The answer is to be an exact copy of the lines below running from the line with "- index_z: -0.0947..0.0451" down to the line with "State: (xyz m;", both ends included, and nothing more.

[Items listed in a dataset]
= = = = = = =

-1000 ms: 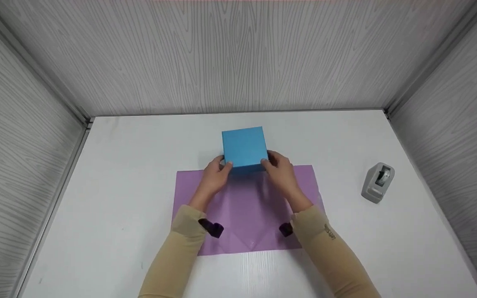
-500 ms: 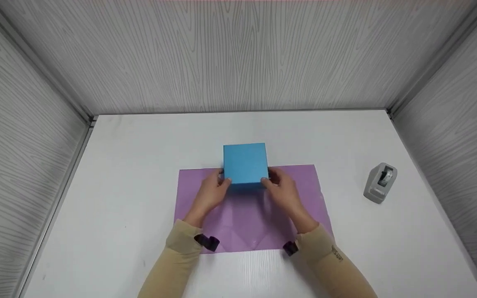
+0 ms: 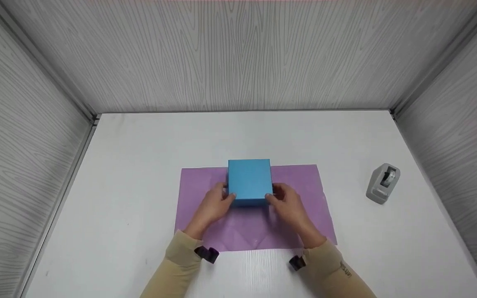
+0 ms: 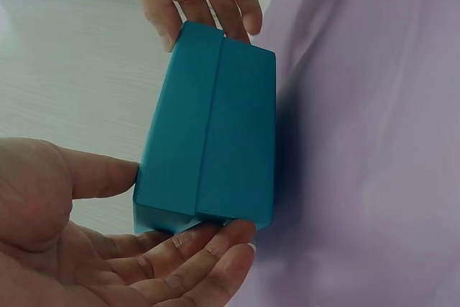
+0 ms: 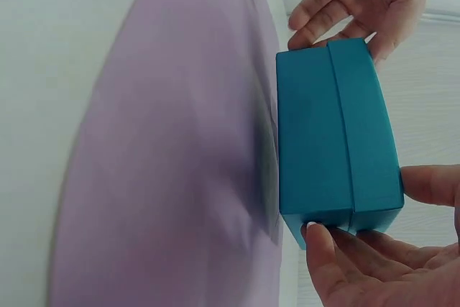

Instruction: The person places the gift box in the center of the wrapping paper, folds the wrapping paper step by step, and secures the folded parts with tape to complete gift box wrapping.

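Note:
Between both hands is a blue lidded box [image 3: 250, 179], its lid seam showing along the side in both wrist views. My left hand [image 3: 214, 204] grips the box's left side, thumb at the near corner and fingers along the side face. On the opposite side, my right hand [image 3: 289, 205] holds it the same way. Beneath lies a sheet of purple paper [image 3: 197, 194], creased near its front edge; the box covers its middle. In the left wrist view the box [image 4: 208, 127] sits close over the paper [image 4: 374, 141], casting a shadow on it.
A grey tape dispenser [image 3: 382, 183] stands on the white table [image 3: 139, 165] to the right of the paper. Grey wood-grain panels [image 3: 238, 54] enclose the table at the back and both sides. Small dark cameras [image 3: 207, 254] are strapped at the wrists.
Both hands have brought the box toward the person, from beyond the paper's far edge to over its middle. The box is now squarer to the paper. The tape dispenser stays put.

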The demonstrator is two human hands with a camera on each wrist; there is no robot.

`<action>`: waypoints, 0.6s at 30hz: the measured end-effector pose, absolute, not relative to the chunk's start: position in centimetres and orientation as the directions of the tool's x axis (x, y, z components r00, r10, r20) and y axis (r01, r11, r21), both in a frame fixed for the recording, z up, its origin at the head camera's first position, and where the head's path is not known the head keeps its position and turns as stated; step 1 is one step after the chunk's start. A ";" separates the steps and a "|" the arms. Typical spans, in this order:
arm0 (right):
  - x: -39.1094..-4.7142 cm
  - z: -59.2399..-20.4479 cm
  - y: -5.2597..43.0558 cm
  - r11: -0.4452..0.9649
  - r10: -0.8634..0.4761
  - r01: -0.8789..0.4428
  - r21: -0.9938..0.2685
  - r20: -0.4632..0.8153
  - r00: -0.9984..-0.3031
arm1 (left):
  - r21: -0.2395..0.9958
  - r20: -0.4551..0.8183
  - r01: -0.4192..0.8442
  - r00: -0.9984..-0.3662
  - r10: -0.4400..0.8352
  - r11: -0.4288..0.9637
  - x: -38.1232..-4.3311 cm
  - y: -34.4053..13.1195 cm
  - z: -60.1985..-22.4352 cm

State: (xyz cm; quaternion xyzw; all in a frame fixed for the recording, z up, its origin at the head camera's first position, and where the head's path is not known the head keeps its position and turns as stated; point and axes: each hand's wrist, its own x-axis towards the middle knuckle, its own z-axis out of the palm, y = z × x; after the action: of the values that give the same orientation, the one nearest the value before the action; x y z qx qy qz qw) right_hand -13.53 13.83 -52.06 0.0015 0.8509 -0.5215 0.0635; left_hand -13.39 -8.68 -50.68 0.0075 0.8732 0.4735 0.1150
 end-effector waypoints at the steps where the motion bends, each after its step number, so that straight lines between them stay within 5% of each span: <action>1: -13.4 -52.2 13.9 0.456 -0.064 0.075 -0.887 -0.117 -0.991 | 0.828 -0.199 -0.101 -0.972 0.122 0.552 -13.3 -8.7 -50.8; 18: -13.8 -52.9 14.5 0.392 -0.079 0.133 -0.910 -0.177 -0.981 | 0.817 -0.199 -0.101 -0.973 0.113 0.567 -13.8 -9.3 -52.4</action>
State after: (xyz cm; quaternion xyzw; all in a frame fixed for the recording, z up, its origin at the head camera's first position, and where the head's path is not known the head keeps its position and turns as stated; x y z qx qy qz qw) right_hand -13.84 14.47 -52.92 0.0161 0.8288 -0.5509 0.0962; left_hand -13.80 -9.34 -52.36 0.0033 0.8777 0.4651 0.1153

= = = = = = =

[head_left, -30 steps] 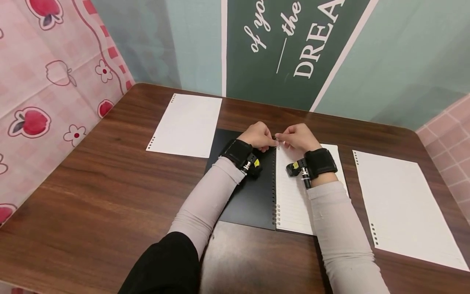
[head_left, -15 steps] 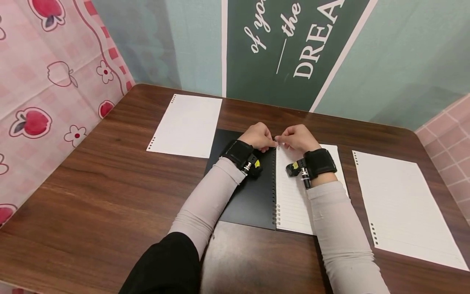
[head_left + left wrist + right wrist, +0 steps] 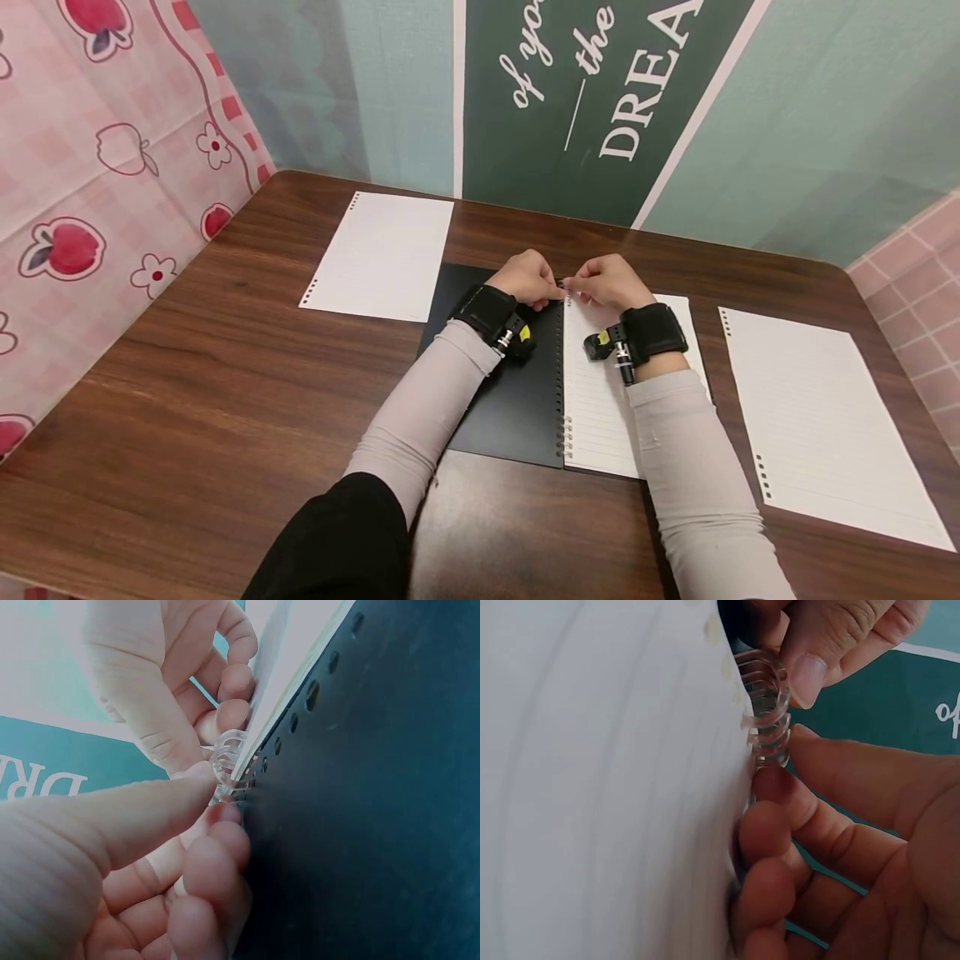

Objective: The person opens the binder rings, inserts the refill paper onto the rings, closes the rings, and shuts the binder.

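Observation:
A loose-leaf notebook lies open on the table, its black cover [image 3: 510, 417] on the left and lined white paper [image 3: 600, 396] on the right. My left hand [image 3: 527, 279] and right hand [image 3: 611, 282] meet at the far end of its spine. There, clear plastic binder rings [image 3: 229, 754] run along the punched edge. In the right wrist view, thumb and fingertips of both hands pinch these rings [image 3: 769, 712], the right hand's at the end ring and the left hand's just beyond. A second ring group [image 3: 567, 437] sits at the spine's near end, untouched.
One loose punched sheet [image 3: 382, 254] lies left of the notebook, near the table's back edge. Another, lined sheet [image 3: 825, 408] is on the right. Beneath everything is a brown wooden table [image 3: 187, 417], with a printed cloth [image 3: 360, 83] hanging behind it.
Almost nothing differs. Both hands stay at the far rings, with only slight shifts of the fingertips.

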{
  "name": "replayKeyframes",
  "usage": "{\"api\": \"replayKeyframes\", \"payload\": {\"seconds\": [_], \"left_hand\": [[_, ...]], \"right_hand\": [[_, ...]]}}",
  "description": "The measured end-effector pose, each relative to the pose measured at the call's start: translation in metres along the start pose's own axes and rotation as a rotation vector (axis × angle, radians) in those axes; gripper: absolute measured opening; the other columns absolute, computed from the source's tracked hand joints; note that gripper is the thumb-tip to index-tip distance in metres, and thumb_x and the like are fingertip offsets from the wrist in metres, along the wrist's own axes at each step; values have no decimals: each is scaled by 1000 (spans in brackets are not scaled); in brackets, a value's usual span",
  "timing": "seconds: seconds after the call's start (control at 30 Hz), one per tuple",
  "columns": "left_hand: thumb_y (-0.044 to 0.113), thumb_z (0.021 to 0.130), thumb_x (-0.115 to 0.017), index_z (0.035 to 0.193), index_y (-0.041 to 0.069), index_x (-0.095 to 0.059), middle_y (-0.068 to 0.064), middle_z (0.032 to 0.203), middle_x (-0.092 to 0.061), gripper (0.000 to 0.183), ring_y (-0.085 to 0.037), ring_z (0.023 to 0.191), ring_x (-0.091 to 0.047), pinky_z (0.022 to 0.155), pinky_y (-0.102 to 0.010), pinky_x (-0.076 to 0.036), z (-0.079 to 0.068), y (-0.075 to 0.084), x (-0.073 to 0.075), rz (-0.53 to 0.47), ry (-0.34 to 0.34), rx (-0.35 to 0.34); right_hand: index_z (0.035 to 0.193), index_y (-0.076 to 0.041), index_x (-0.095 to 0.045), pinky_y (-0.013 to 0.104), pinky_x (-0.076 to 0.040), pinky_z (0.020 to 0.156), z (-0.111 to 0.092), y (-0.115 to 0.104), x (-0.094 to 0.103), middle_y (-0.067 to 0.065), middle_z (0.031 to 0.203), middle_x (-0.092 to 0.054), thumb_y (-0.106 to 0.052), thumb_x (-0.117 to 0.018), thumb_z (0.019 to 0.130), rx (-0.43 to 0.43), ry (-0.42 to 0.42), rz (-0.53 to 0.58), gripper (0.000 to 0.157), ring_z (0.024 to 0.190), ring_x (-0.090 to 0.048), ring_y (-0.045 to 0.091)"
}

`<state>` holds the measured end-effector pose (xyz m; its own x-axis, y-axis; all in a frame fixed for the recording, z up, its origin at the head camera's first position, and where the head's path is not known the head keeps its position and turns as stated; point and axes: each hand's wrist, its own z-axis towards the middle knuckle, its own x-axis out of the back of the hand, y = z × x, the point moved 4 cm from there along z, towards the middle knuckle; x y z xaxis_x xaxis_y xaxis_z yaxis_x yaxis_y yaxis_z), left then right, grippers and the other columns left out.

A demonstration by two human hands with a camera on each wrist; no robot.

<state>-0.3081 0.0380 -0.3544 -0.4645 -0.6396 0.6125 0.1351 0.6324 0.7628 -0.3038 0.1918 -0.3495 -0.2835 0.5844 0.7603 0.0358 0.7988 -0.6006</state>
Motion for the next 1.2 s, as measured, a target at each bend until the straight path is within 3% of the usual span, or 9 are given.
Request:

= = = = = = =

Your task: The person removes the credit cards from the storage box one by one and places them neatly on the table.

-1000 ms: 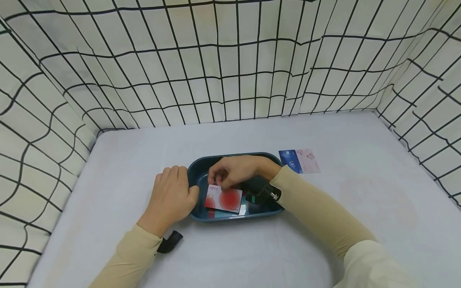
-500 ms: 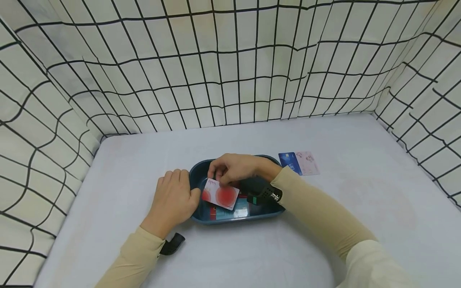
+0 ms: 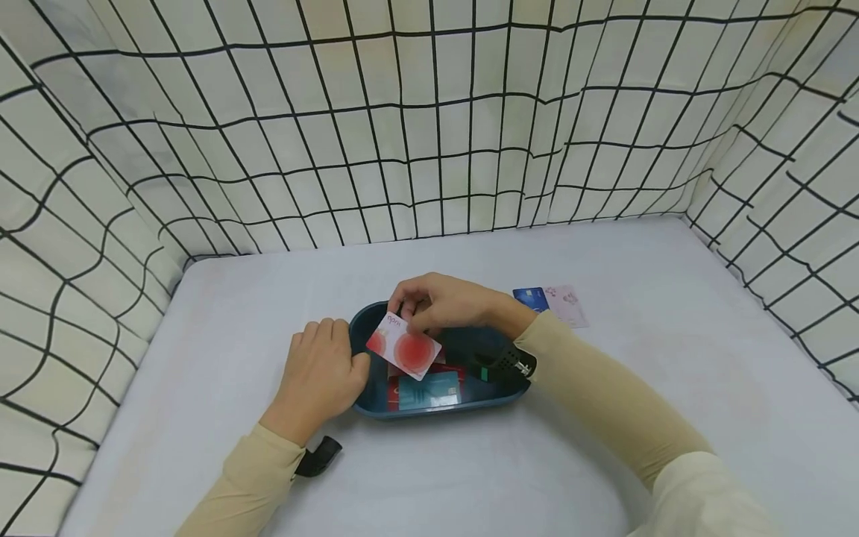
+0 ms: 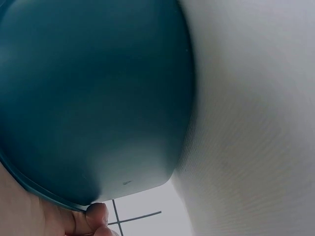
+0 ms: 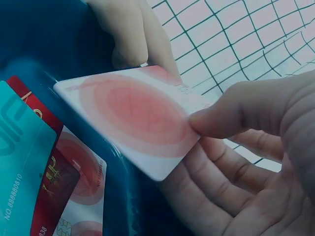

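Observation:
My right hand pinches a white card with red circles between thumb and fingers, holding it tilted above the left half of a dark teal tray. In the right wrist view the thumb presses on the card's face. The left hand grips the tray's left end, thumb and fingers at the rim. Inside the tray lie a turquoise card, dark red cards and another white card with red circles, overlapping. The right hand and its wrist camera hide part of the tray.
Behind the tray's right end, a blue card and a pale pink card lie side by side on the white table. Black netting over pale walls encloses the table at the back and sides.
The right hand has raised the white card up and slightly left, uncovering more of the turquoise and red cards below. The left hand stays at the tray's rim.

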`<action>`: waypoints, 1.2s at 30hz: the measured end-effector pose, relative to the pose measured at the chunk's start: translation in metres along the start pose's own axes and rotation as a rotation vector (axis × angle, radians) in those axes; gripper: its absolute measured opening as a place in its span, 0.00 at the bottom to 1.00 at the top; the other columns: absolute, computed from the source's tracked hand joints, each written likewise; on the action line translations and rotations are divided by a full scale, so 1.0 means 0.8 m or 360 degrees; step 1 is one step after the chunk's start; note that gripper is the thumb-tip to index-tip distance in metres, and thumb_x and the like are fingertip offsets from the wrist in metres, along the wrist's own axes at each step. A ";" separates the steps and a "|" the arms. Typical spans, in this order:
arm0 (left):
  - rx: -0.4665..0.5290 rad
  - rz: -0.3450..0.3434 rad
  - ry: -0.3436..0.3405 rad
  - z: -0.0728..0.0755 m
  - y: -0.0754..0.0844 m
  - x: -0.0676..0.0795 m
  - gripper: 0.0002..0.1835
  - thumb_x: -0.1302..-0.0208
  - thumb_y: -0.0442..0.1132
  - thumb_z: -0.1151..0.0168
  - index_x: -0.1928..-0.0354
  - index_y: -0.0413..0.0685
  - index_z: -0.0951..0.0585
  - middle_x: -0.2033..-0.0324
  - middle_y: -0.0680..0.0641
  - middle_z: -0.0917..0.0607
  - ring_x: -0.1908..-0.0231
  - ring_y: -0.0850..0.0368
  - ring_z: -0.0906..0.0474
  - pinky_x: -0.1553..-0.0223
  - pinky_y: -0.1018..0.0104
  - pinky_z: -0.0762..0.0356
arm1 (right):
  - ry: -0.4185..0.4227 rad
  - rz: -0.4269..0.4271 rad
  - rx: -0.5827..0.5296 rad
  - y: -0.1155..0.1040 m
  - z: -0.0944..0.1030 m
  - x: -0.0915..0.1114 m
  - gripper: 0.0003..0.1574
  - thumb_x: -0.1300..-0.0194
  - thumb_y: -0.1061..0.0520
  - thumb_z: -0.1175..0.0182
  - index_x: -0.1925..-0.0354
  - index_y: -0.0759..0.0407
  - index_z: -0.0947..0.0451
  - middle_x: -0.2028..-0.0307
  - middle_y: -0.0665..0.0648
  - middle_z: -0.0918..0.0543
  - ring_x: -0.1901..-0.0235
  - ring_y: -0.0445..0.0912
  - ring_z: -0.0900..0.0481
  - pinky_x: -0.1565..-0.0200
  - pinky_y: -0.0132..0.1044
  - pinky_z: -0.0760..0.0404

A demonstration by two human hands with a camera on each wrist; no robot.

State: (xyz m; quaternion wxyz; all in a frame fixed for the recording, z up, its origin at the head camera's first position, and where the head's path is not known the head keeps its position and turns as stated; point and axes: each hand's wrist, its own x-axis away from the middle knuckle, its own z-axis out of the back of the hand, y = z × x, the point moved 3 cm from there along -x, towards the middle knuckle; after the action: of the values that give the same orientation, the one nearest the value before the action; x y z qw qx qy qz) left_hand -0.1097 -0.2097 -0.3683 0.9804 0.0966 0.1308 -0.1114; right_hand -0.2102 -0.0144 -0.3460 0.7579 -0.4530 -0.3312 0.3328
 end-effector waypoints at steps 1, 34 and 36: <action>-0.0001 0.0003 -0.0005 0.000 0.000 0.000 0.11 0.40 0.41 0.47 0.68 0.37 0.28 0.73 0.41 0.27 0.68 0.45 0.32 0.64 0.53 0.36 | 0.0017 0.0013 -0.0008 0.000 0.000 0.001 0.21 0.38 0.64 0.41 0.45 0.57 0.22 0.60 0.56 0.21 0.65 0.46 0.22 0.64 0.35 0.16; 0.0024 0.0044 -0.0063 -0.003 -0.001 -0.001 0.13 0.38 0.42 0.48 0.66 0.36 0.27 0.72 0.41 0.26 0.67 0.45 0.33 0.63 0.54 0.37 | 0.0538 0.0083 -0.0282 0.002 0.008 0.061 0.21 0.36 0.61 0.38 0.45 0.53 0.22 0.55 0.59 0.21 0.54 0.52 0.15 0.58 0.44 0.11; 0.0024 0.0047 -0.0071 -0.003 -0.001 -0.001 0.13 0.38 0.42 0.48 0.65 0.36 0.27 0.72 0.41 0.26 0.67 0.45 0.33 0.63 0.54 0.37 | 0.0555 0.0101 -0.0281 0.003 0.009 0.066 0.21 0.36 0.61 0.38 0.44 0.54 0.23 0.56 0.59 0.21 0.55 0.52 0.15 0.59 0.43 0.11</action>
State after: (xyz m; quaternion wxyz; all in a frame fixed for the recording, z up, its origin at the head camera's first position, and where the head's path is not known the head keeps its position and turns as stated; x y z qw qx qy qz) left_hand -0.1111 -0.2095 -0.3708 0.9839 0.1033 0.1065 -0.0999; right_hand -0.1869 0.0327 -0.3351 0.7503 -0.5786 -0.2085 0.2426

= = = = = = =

• _Reply_:
  - index_z: -0.0947..0.0451
  - middle_x: -0.2028..-0.0307
  - middle_y: -0.0665..0.0648
  - middle_z: -0.0918..0.0543
  - ring_x: -0.1901..-0.0235
  - ring_y: -0.0445..0.0912
  - ring_z: -0.0900..0.0481
  - pinky_x: -0.1565..-0.0200
  - pinky_y: -0.0132..0.1044
  - pinky_z: -0.0760..0.0404

A demonstration by two human hands with a camera on each wrist; no robot.

State: (xyz m; quaternion wxyz; all in a frame fixed for the recording, z up, its origin at the head camera's first position, and where the head's path is not known the head keeps its position and turns as stated; point and axes: each hand's wrist, its own x-axis away from the middle knuckle, its own z-axis out of the back of the hand, y = z × x, the point moved 3 cm from there along -x, towards the middle knuckle; after the action: of the values that give the same orientation, the one nearest the value before the action; x y z qw qx qy qz) left_hand -0.1097 -0.2097 -0.3683 0.9804 0.0966 0.1308 -0.1114; right_hand -0.2102 -0.0144 -0.3460 0.7579 -0.4530 -0.3312 0.3328

The exercise asks for nothing more.